Material provided »
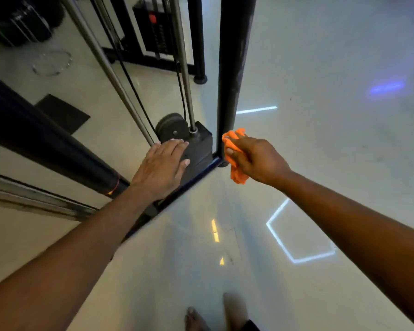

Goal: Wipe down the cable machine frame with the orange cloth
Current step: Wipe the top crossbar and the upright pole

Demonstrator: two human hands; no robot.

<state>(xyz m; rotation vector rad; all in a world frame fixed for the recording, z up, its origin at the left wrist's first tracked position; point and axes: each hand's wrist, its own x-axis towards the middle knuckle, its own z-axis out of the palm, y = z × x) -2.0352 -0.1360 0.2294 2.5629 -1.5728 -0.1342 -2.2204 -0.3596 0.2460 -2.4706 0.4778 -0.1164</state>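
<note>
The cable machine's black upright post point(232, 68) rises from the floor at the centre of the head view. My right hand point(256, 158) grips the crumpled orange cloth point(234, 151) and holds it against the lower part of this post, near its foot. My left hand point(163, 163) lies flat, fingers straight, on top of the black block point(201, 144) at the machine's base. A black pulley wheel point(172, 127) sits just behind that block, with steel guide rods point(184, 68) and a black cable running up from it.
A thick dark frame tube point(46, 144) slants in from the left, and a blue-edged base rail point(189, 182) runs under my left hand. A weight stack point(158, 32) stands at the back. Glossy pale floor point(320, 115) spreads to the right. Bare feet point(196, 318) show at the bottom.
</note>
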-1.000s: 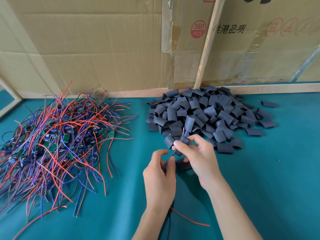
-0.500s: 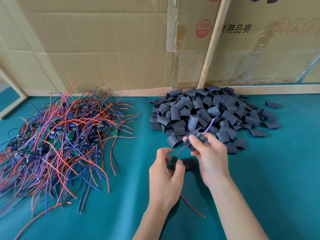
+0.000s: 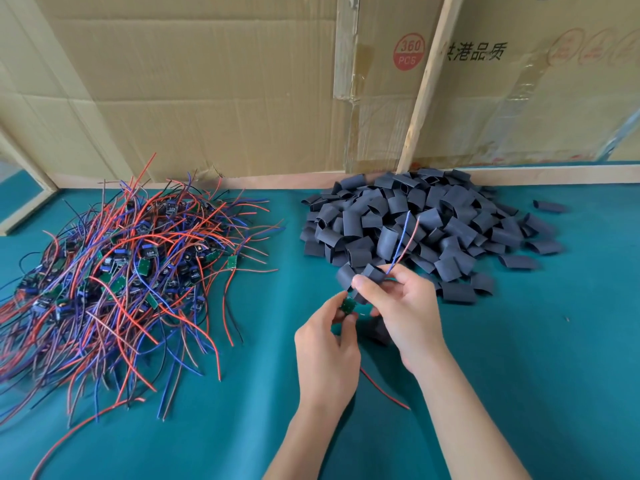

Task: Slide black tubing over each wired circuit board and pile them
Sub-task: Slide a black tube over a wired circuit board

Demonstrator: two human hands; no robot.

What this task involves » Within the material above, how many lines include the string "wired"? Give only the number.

Result » 2